Xhea turned toward the noise, resting her cheek against gravel as she stared into the black. Afterimages still clouded her vision. She could just make out the empty light fixtures along the ceiling like a row of gaping mouths and the dark, dull gray of the old subway tracks. Farther, she caught a flicker of Shai’s light reflecting across the water as a small wave broke, thick with mud and oil. Cursing the tendril that had fallen across her face, Xhea covered her injured eye. Only then could she see it: a hunched figure, black against the darkness, head down as it crept forward.

Fear coiled through her, cold and hard.

“We have to go,” Xhea said almost inaudibly and no less urgent for her caution. Shai nodded, staring down the tunnel with one hand pressed to her lips.

Xhea pushed herself to sitting, wincing at the pain in her knee and hip and shoulder. Instinct hammered her, shouting
go, go, go
in surges of adrenaline and that fierce, bitter fear.

Just as strong was the need for silence. It wasn’t the gravel that gave her pause, but the emergency blanket that she’d so carefully wrapped around herself for warmth. And oh, it was warm—she lay sweating beneath it—and near impossible to move with anything resembling quiet.

Just like opening a ration bar
, she thought, and peeled back the silver foil blanket in a single sweep. The sound was like a shout in the quiet tunnel. She caught her breath, waiting—then the figure in the water splashed forward. Another step, and another, in her direction.

Xhea kicked her feet free of the blanket’s trailing end, heedless of the tear she caused. She could salvage it later—if she had a later. Because as the figure came closer, she knew she’d seen this man before. A dirty sweatshirt hung loose around his distended belly and thin, bony legs, the shirt’s tattered hem trailing through the water. His white hair was wild about his face, matted clumps standing in clear disregard of gravity’s dictates.

She didn’t spare him more than a glance as he sloshed through the water toward them—didn’t dare take the time.
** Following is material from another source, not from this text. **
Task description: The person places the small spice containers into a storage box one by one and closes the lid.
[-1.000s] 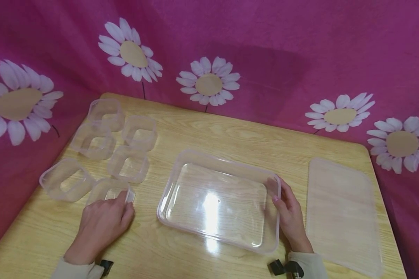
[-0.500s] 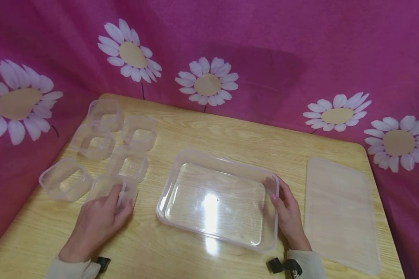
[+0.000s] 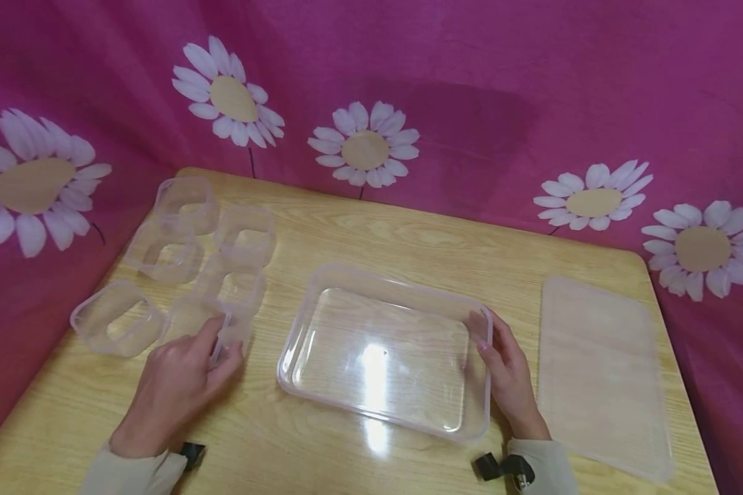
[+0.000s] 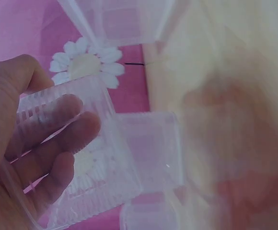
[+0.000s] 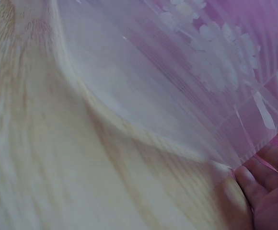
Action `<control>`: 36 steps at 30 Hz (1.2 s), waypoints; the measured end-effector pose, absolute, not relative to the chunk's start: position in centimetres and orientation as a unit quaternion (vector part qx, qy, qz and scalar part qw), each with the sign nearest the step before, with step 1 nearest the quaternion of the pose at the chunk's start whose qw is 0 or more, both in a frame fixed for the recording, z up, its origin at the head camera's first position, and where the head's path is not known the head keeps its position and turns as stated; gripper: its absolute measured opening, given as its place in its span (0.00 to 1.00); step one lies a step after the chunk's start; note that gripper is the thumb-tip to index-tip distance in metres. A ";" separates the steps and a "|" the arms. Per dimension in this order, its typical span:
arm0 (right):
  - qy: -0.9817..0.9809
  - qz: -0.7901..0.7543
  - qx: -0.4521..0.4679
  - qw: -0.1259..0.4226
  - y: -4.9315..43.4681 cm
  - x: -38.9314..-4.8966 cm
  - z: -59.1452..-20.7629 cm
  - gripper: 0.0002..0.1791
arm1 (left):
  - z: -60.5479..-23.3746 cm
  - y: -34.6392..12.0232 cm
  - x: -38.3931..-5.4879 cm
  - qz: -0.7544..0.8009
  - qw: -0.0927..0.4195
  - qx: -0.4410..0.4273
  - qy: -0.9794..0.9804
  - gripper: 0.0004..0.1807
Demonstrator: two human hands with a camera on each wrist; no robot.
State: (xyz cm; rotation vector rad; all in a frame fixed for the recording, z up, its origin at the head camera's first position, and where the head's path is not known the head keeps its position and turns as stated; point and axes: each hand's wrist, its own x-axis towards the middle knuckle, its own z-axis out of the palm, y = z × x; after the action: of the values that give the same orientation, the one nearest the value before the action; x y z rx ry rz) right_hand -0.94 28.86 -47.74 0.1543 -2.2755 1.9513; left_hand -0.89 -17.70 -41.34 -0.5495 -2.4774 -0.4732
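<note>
My left hand (image 3: 170,392) pinches the near right wall of a small clear plastic container (image 3: 188,317), thumb on one side and fingers on the other. In the left wrist view the fingers show through the tilted container's ribbed clear wall (image 4: 93,167). It overlaps the small container behind it (image 3: 238,285). To the right, my right hand (image 3: 512,381) grips the right wall of a large rectangular clear container (image 3: 328,337), its thumb at the rim. This large container stands upright with nothing inside. Fingertips against its wall show in the right wrist view.
Several more small clear containers (image 3: 117,320) stand in a cluster at the left of the wooden table (image 3: 402,227). A large translucent lid (image 3: 603,378) lies flat along the right side. Behind the table hangs a magenta cloth (image 3: 470,137) with white daisies.
My left hand has tilted the small container up and moved it slightly away and right, over the edge of the one behind. My right hand has kept its grip on the large container.
</note>
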 end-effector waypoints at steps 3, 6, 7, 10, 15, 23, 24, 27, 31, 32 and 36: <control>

Knew, too, that if she could better focus her aching eyes, she’d see his unblinking stare fixed on her face, as it had been in the street outside her old apartment in the ruins.

Had she thought she would be safe here, at the edge of where the city that had come before succumbed to time and decay? She knew the hole caused by the Red Line’s collapse as she knew her own self; felt the echoes of its fall in sleep and dream. Had it seemed safe, sheltering in the deep where the tunnel gaped wide, an empty space open to the distant night sky? She’d been a fool.

Safe, yes, from City folks, true and Lower alike; normal people in whom magic flowed as certainly as blood. But the things, the
creatures
that walked the ruins’ midnight streets were not people, no matter who or what they might have once been. The walkers didn’t come into the tunnels normally—too complicated a shelter to reach, with nothing they wanted hiding in the depths. And yet she’d stationed herself and Shai close to a hole that the walkers could climb through, knowing that the radiance of the ghost’s magic or her own drew them like flies to spilled sugar.